**INSTRUCTIONS FOR THE TASK:**
Both the line containing "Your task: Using" and the line containing "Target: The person" belong to the span. Output exactly that span from the listing below, and nothing outside it.

**DATA IN THIS EXERCISE:**
══════════════════════════════
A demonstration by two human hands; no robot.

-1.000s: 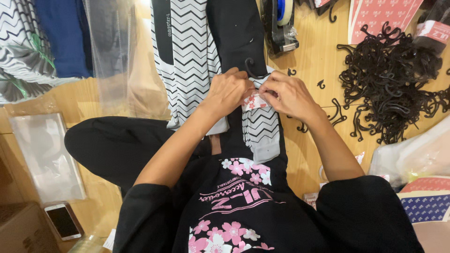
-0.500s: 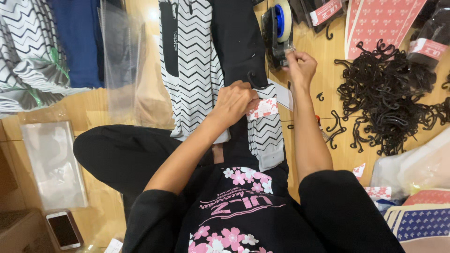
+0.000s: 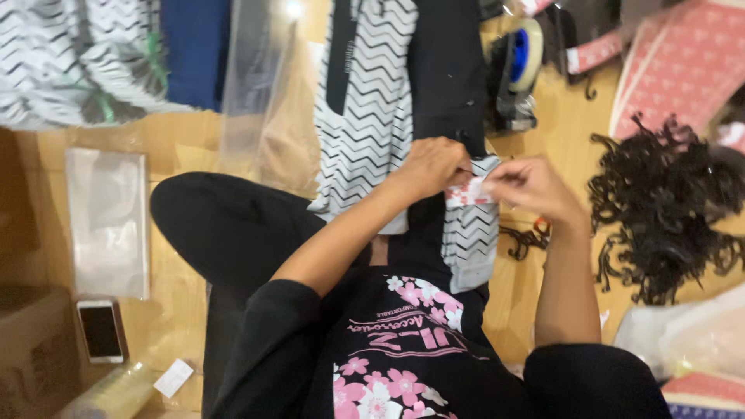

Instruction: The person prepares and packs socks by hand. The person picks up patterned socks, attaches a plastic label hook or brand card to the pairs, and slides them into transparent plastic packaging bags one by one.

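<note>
Our left hand (image 3: 434, 167) pins the zigzag sock (image 3: 469, 233) on our lap so it stays put. At three o'clock, our right hand (image 3: 528, 188) fingers pinch the pink label (image 3: 466, 194).

zigzag socks (image 3: 470, 233): black-and-white, lying flat lengthwise on the lap | paper label (image 3: 466, 192): small, pink-and-white, across the socks' upper end, pinched from both sides
</note>
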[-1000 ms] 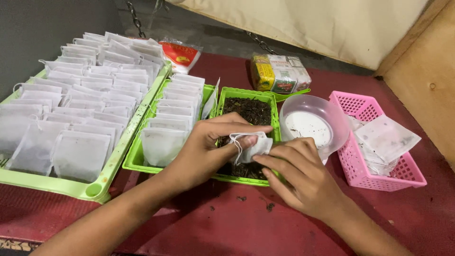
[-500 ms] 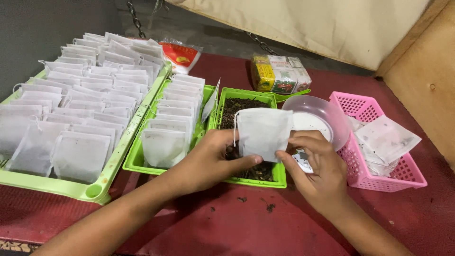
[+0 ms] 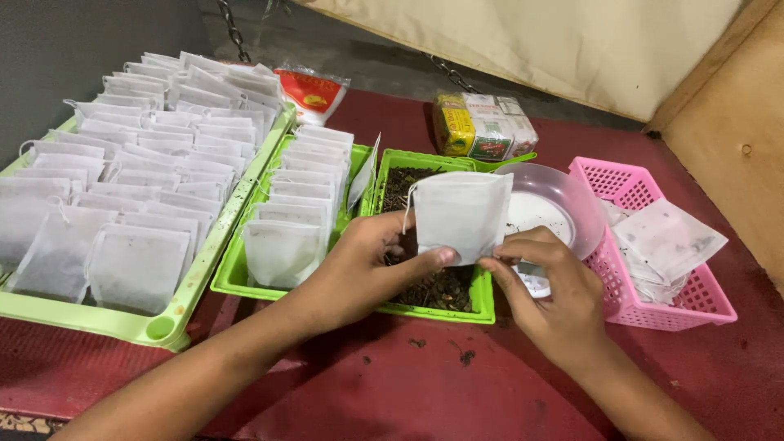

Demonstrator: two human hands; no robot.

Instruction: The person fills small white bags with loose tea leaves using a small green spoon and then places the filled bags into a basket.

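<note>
Head view shows the left hand point(image 3: 359, 265) curled closed, thumb and fingers pinching the lower left corner of a white tea bag point(image 3: 461, 214) held upright above the green tray of loose tea point(image 3: 483, 296). At three o'clock from it, the right hand point(image 3: 549, 294) is half closed, its fingertips point(image 3: 490, 265) gripping the bag's lower right edge. Beyond the right hand at twelve o'clock lies a clear plastic bowl point(image 3: 563, 192), with a pink basket point(image 3: 694, 302) at three o'clock and filled bags in a green tray point(image 3: 237, 273) at nine.
</note>
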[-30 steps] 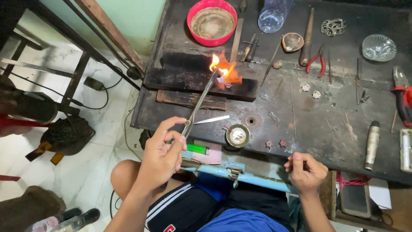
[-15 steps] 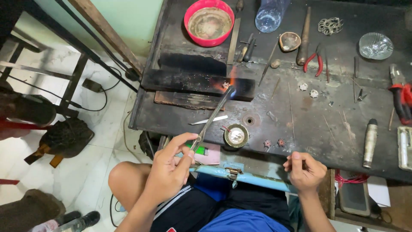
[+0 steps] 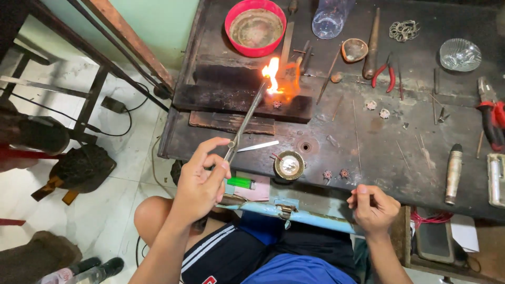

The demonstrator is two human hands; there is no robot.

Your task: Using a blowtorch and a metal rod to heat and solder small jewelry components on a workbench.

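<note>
The dark workbench (image 3: pixel 368 137) fills the upper right and middle of the frame, its top scorched and scattered with tools. On its upper left part lies a long charred block (image 3: pixel 231 97), and near its right end a small flower-shaped piece (image 3: pixel 276 104) sits on the block just under the flame (image 3: pixel 272 73).

My left hand (image 3: pixel 202 181) is in the lower middle-left of the frame, below the bench edge, fingers curled closed around the near end of the torch (image 3: pixel 244 123). Its thin metal tube slants up and to the right from my grip to the flame, so the heated piece lies well above and to the right of this hand, apart from it.

My right hand (image 3: pixel 372 206) rests at the lower right of the frame against the bench's front edge, closed into a loose fist; I cannot tell whether it grips anything. The piece is far up and to the left of it.

A red bowl (image 3: pixel 231 29) stands at the top centre, above the block. A round brass tin (image 3: pixel 289 164) sits just right of my left hand, with two tiny flower pieces (image 3: pixel 336 174) beside it near the edge. A green lighter (image 3: pixel 241 182) lies below my left fingers.
</note>
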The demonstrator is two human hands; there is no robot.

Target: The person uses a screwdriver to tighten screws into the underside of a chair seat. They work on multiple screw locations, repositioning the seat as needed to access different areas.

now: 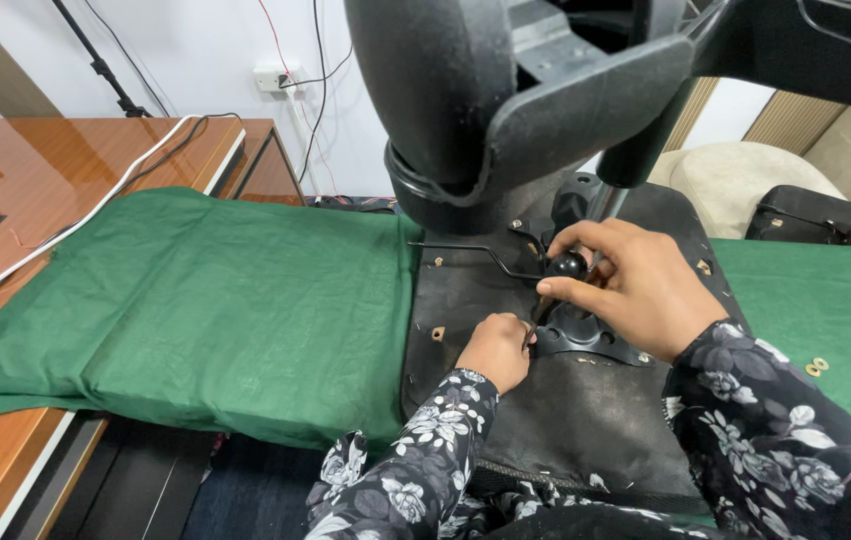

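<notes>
Two bare hands work on the underside of an upturned office chair seat (566, 420), both wrists in dark floral sleeves (426, 470). Far to the left of the hands runs a wooden desk (36, 170) with a white cable (96, 205) trailing across it, and a wall socket (276, 75) sits on the white wall beyond. Nearer, just left of the left hand, a green cloth (216, 300) lies folded over the desk edge and reaches up to the seat's rim.

The left hand (496, 350) is curled into a loose fist with its knuckles resting on the black seat bottom; it seems to close on something small at the edge of the metal plate, though what it grips cannot be told. Just above it a thin bent black lever rod (476, 253) runs across the seat to a round black knob (568, 265).

The right hand (636, 290) lies right beside the left, its thumb and forefinger pinching that knob, the other fingers bent over the black mounting plate (586, 335). Above both hands looms the chair's backrest and armrest (506, 100). Right of the right hand more green cloth carries two small brass washers (817, 366), with a black bag (806, 215) farther off behind.
</notes>
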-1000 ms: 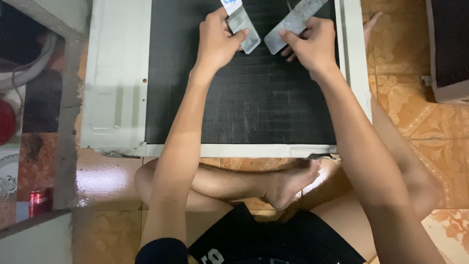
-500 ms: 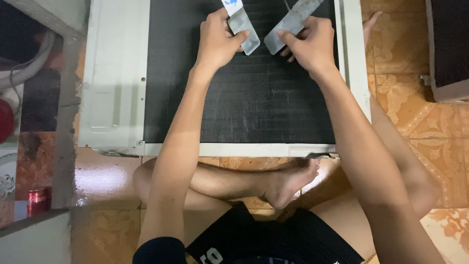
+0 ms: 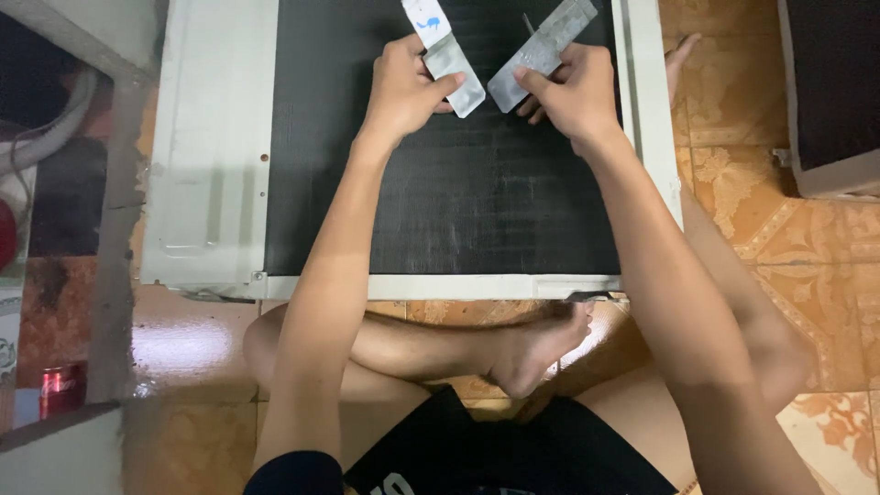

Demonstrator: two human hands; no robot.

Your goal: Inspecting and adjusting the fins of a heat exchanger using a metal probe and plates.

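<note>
A white air-conditioner unit [image 3: 211,147] lies flat on the floor, its black finned coil panel [image 3: 458,202] facing up. My left hand [image 3: 403,87] grips a flat grey metal tool [image 3: 445,55] with a pale handle, pressed on the fins near the panel's top. My right hand [image 3: 573,92] holds a second flat grey metal tool [image 3: 541,50], angled toward the first. The two tool ends nearly meet in a V shape. I sit cross-legged in front of the unit.
Orange patterned floor tiles [image 3: 733,183] surround the unit. A second dark-topped unit [image 3: 834,92] stands at the right. A red can [image 3: 60,390] sits at the lower left beside a grey ledge [image 3: 115,238]. My bare foot [image 3: 536,344] rests below the unit's near edge.
Both hands and their tools stay near the top of the panel; only very slight shifts are visible.
</note>
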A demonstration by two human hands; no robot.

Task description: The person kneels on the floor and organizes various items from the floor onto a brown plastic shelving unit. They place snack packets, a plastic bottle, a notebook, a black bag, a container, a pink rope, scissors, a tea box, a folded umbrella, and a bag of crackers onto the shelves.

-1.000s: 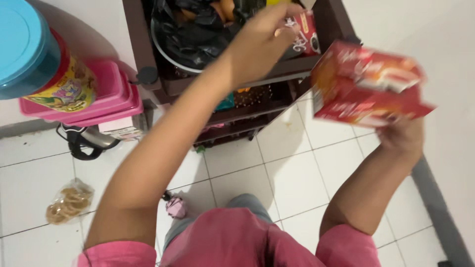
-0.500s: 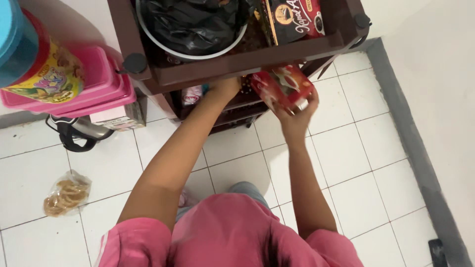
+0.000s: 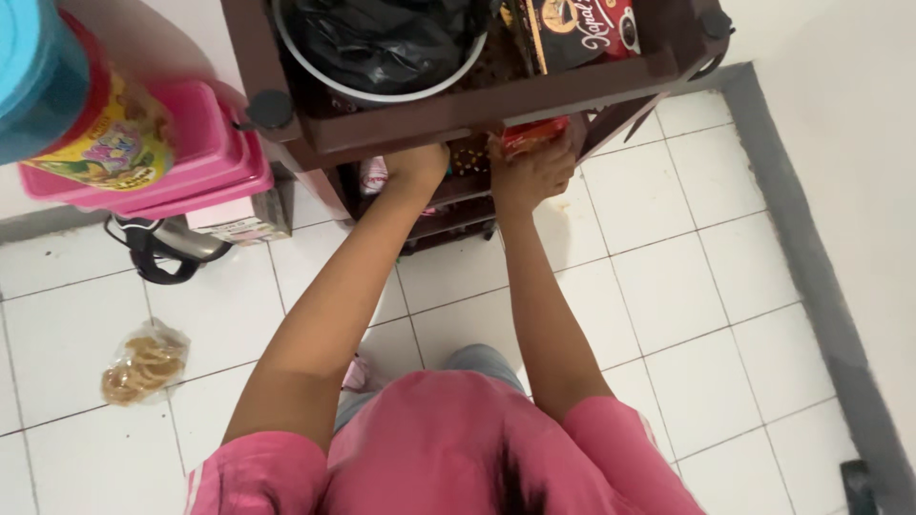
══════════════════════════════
**PROBLEM SOLUTION:**
Your task: Using a blowtorch and a metal rod to heat and solder small jewelry components on a workbench.

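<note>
The dark workbench (image 3: pixel 368 137) fills the upper right and middle of the frame, its top scorched and scattered with tools. On its upper left part lies a long charred block (image 3: pixel 231 97), and near its right end a small flower-shaped piece (image 3: pixel 276 104) sits on the block just under the flame (image 3: pixel 272 73).

My left hand (image 3: pixel 202 181) is in the lower middle-left of the frame, below the bench edge, fingers curled closed around the near end of the torch (image 3: pixel 244 123). Its thin metal tube slants up and to the right from my grip to the flame, so the heated piece lies well above and to the right of this hand, apart from it.

My right hand (image 3: pixel 372 206) rests at the lower right of the frame against the bench's front edge, closed into a loose fist; I cannot tell whether it grips anything. The piece is far up and to the left of it.

A red bowl (image 3: pixel 231 29) stands at the top centre, above the block. A round brass tin (image 3: pixel 289 164) sits just right of my left hand, with two tiny flower pieces (image 3: pixel 336 174) beside it near the edge. A green lighter (image 3: pixel 241 182) lies below my left fingers.
</note>
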The demonstrator is two human hands; there is no robot.

Target: The person uses a screwdriver to tighten screws into the underside of a chair seat. They work on multiple screw locations, repositioning the seat as needed to access different areas.

There's no more to the answer.